Natasha Dasher is a third-generation Washingtonian who, as the daughter of a former city housing administrator, knows her way around town. So when she left her corporate marketing job in Houston last year to return home and start a restaurant, she knew which areas to consider before she began talking to brokers and landlords.

She chose Anacostia.

In July, if permitting and construction continue as planned, Dasher will open the Uniontown Bar & Grill, a 1,500-square-foot spot for sandwiches, salads and cocktails that she believes will thrive in a neighborhood where there are few dining options that don't rely on a vat of grease and takeout stryofoam containers.

That the restaurant would be the first sit-down place to get a bite and a beer after work in one of the city's poorer neighborhoods is not lost on Dasher, who grew up in Southwest. It will offer antibiotic-free meats and fresh juices as mixers. The name -- Uniontown -- is what the neighborhood was called when it was first developed as a whites-only suburb in the 1850s. "I have the ability to change the nature and tone of a neighborhood," she said.

But that doesn't necessarily make it good business. Signing a 10-year lease in Anacostia, a neighborhood that many Washingtonians and visitors -- often unfairly -- associate mostly with poverty and violence, seems like a head-scratcher when there are vacancies with reduced rents being offered in wealthier parts of town. Others have tried unsuccessfully to open here; planners of a restaurant and lounge, a jazz club and a barbecue joint all pledged to open in the neighborhood in recent years and failed.

Greta Fuller, an advisory neighborhood commissioner in the area, said the idea is "more than welcome and is long overdue."

"People have made claims before, and I haven't seen anything," she said.

Dasher, who worked as a marketing manager for Houston-based Satterfield & Pontikes Construction before deciding to open Uniontown, considered space on 14th Street Northwest, near the new Target store. But she isn't alone among local, independent restaurateurs in settling on a location that many would consider less choice.
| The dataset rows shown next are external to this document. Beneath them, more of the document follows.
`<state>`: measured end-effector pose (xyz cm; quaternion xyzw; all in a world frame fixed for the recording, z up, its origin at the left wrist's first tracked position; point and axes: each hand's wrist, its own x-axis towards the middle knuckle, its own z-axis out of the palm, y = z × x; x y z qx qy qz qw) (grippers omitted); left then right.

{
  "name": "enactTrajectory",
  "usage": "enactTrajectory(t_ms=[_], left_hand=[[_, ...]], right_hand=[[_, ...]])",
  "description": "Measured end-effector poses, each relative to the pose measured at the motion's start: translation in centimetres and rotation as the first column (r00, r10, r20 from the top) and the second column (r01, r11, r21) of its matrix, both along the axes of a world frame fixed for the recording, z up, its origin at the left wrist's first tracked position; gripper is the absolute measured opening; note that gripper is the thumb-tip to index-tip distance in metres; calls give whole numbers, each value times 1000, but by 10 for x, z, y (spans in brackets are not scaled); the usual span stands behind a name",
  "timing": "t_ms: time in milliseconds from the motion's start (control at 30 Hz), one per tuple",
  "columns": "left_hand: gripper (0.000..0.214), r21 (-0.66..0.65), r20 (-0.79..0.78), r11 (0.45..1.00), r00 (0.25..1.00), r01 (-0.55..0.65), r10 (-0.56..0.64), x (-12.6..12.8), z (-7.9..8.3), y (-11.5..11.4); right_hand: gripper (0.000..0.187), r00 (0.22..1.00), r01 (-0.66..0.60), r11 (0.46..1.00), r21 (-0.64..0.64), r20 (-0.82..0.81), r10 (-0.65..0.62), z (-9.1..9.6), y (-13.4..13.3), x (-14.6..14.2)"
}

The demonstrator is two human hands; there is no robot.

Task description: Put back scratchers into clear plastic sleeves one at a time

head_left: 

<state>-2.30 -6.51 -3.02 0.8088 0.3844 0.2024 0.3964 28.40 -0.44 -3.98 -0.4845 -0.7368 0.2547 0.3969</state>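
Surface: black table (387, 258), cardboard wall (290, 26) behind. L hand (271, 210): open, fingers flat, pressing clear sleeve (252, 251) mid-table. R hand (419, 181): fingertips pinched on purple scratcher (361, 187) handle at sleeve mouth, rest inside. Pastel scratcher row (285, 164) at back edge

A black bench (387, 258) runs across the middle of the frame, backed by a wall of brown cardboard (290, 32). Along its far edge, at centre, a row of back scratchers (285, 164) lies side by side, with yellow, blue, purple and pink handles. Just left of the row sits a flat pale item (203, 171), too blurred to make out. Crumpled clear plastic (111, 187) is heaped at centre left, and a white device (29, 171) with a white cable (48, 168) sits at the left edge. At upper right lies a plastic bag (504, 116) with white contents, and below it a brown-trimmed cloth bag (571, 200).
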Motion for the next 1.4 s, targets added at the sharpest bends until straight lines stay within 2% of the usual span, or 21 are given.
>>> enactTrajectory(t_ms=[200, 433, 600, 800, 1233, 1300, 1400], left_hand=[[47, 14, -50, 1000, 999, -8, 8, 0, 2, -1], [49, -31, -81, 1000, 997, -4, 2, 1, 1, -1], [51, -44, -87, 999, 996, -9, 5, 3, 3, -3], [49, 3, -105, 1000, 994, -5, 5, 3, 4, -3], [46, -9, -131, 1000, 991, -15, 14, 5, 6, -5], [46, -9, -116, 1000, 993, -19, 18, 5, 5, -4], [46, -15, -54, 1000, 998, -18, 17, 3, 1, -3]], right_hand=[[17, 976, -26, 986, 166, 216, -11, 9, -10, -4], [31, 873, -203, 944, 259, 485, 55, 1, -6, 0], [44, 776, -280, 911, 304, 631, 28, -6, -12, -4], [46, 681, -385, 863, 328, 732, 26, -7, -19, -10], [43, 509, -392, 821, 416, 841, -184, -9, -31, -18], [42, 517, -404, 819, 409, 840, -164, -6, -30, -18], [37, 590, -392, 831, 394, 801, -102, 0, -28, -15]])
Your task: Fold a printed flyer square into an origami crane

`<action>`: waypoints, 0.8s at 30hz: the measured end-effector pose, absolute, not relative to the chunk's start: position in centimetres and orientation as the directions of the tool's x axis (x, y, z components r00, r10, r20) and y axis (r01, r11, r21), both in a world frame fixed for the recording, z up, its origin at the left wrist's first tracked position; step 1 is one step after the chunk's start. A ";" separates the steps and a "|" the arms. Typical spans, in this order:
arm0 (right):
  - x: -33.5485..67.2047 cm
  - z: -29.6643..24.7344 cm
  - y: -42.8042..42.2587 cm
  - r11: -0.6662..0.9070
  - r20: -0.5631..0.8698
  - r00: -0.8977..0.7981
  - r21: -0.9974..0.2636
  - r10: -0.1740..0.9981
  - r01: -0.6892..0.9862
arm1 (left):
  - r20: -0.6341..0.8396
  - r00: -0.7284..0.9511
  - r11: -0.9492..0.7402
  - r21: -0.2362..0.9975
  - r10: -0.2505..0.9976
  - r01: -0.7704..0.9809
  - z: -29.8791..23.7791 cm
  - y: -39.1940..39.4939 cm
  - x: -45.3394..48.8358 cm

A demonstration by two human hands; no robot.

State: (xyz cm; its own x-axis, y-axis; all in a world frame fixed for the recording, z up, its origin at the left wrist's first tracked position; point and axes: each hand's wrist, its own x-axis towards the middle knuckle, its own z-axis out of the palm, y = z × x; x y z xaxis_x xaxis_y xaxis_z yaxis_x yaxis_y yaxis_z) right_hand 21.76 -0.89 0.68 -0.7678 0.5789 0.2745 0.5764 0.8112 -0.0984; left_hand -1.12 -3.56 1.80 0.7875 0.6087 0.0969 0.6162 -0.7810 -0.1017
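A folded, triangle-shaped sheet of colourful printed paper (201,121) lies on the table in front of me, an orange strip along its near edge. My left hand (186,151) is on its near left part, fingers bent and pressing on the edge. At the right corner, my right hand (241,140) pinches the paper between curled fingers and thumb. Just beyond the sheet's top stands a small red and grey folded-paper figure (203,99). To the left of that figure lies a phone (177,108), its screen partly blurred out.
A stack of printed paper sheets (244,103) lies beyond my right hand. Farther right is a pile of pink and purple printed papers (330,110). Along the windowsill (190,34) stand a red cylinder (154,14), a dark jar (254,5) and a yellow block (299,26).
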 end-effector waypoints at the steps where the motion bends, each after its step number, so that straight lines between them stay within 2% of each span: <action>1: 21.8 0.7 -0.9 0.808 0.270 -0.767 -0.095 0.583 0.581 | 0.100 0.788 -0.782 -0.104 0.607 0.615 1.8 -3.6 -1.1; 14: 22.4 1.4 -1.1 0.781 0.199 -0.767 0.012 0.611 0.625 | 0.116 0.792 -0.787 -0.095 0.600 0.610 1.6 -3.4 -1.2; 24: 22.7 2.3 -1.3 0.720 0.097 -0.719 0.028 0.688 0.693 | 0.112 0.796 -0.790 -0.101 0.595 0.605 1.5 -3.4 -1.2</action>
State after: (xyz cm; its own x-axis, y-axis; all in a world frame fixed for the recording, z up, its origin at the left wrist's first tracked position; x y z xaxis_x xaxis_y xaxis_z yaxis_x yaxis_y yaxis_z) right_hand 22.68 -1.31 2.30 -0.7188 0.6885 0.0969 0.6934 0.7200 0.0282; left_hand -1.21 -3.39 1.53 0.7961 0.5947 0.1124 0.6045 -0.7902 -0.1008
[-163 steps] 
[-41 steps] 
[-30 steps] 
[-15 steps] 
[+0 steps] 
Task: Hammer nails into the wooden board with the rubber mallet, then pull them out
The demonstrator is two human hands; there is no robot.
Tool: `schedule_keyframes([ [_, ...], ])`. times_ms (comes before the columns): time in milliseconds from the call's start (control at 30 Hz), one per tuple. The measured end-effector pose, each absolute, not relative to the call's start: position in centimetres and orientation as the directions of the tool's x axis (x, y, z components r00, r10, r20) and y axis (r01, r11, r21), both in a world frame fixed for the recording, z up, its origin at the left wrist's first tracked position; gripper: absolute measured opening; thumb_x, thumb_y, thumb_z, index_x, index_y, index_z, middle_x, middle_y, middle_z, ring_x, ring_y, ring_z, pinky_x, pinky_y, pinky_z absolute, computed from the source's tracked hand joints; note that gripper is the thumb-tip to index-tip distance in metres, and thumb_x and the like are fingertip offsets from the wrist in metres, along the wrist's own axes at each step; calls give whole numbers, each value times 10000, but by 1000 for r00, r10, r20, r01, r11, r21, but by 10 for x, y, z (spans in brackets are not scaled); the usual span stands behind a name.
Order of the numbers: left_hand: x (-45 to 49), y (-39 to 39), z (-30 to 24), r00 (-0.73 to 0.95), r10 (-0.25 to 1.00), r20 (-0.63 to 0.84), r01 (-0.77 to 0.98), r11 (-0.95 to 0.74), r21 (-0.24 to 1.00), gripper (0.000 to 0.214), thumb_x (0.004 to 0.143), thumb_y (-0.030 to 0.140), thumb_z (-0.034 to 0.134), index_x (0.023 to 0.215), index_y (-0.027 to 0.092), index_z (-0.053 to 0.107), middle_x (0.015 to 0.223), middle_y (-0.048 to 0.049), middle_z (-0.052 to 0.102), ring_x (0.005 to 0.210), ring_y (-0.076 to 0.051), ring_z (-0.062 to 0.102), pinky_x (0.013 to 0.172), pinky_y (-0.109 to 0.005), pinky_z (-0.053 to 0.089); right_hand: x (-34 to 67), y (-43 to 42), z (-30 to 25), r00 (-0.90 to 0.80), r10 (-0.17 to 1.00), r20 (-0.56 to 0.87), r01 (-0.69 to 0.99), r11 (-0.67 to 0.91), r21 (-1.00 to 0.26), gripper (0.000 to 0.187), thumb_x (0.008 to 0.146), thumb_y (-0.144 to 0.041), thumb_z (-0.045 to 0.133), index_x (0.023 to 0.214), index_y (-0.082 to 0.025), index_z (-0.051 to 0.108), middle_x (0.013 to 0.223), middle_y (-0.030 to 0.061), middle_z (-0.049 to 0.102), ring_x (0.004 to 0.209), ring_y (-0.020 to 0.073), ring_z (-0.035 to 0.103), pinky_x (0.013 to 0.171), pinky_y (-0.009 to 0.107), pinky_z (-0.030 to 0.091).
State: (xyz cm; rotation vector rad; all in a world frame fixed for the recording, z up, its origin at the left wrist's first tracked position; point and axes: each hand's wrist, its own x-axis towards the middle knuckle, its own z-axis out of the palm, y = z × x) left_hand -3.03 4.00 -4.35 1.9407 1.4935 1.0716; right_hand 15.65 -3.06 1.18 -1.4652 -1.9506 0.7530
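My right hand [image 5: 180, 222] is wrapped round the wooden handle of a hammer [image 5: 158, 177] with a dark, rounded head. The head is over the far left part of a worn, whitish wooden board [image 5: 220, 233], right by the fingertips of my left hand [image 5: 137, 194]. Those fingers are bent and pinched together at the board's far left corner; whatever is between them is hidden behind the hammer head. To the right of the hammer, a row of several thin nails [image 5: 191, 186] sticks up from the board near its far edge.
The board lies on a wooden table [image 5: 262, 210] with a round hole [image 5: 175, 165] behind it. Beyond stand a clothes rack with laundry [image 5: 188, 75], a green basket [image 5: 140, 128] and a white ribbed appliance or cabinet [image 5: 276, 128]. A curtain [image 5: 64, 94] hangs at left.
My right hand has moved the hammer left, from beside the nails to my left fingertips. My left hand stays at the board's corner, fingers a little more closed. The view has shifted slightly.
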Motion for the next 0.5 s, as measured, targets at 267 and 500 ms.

The owners of Marvin, a popular U Street bistro and lounge, plan a new restaurant and bar on Georgia Avenue Northwest this fall. Michael Landrum, owner of Ray's the Steaks in Arlington, opted to open his newest restaurant in Northeast D.C.

With the kind of competition in Columbia Heights, Dasher said, "you have to really be something totally different to make a consumer or patron want to come to your business. And I don't think that my concept was strong enough for that. So I wanted to go into a neighborhood where I could exceed all the expectations."

Ian Hilton, one of the Marvin owners, said he turned down space in brand-new buildings in favor of one that has been vacant and boarded up for years. Unlike national chains, many of which have dramatically slowed or stalled expansion, he said he does not rely on a lot of demographic statistics to make choices about expansion. "You kind of do it more on instinct and kind of what you can see walking around the neighborhood with your eyes open," he said.

Keith Sellars of the Washington, DC Economic Partnership, which attracts retailers to the city, said the reason for selecting out-of-the-way spots is customers in search of a unique retail experience. "The local mom-and-pop entrepreneurs, they've seen the signals and they respond faster than the national retailers," he said.

Dasher made a simple calculation in choosing the 101-year-old building at 2200 Martin Luther King Jr. Ave. SE: There were no competitors in a six-mile radius. Plus, rent was $15 less per square foot than in Columbia Heights, enough savings that she can hire an off-duty police officer to man the door at all times.

She said she would be coming to Southeast whether or not the U.S. Department of Homeland Security was building a massive campus nearby -- but she is aware of the number of employees, 14,000, that are expected to arrive. She said she expects most workers to go out for lunch once a week and that "right now, if they're on this side of town, they have to come here."